[Exercise description]
Give back all of the data exactly. Leave nothing out.

START Given material

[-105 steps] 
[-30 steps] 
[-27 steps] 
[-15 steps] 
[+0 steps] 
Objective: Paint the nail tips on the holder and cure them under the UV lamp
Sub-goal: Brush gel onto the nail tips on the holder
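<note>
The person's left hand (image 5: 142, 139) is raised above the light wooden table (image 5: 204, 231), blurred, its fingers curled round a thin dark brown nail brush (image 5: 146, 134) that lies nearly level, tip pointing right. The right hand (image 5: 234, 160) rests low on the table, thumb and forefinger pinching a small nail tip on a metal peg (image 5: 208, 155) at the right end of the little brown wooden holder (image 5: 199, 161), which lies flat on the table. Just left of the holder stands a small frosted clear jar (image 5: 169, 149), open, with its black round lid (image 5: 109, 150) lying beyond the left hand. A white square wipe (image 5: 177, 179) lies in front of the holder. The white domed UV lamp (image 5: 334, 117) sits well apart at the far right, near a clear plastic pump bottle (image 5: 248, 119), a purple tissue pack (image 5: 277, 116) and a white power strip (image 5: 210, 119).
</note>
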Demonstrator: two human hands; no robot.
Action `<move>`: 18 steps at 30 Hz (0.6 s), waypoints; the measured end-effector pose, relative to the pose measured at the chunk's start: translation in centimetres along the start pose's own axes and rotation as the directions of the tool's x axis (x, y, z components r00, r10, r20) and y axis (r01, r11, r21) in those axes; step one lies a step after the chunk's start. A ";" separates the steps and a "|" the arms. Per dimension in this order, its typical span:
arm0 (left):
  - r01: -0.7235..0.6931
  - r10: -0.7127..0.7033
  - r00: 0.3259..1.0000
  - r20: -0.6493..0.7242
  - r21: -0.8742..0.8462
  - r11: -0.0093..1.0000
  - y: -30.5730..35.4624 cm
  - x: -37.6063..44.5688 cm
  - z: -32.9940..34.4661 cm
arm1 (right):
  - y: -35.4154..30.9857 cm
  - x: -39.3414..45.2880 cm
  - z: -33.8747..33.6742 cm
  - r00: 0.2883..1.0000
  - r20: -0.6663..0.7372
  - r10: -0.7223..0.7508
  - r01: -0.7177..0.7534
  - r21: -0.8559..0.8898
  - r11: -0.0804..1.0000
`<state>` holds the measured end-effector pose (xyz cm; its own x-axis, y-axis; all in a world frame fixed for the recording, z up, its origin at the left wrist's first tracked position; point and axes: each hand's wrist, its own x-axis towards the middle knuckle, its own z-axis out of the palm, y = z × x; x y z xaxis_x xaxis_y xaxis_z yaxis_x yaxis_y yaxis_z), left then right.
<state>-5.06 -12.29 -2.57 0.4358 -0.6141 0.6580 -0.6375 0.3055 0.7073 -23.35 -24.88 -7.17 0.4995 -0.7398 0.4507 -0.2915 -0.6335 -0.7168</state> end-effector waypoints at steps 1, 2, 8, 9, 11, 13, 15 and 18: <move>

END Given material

[Problem solution]
[-105 steps] 
[-30 steps] 
[-27 steps] 
[-15 steps] 
[+0 steps] 
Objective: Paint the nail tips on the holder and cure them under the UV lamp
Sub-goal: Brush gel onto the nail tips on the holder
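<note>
The person's left hand (image 5: 142, 139) is raised above the light wooden table (image 5: 204, 231), blurred, its fingers curled round a thin dark brown nail brush (image 5: 146, 134) that lies nearly level, tip pointing right. The right hand (image 5: 234, 160) rests low on the table, thumb and forefinger pinching a small nail tip on a metal peg (image 5: 208, 155) at the right end of the little brown wooden holder (image 5: 199, 161), which lies flat on the table. Just left of the holder stands a small frosted clear jar (image 5: 169, 149), open, with its black round lid (image 5: 109, 150) lying beyond the left hand. A white square wipe (image 5: 177, 179) lies in front of the holder. The white domed UV lamp (image 5: 334, 117) sits well apart at the far right, near a clear plastic pump bottle (image 5: 248, 119), a purple tissue pack (image 5: 277, 116) and a white power strip (image 5: 210, 119).
</note>
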Demonstrator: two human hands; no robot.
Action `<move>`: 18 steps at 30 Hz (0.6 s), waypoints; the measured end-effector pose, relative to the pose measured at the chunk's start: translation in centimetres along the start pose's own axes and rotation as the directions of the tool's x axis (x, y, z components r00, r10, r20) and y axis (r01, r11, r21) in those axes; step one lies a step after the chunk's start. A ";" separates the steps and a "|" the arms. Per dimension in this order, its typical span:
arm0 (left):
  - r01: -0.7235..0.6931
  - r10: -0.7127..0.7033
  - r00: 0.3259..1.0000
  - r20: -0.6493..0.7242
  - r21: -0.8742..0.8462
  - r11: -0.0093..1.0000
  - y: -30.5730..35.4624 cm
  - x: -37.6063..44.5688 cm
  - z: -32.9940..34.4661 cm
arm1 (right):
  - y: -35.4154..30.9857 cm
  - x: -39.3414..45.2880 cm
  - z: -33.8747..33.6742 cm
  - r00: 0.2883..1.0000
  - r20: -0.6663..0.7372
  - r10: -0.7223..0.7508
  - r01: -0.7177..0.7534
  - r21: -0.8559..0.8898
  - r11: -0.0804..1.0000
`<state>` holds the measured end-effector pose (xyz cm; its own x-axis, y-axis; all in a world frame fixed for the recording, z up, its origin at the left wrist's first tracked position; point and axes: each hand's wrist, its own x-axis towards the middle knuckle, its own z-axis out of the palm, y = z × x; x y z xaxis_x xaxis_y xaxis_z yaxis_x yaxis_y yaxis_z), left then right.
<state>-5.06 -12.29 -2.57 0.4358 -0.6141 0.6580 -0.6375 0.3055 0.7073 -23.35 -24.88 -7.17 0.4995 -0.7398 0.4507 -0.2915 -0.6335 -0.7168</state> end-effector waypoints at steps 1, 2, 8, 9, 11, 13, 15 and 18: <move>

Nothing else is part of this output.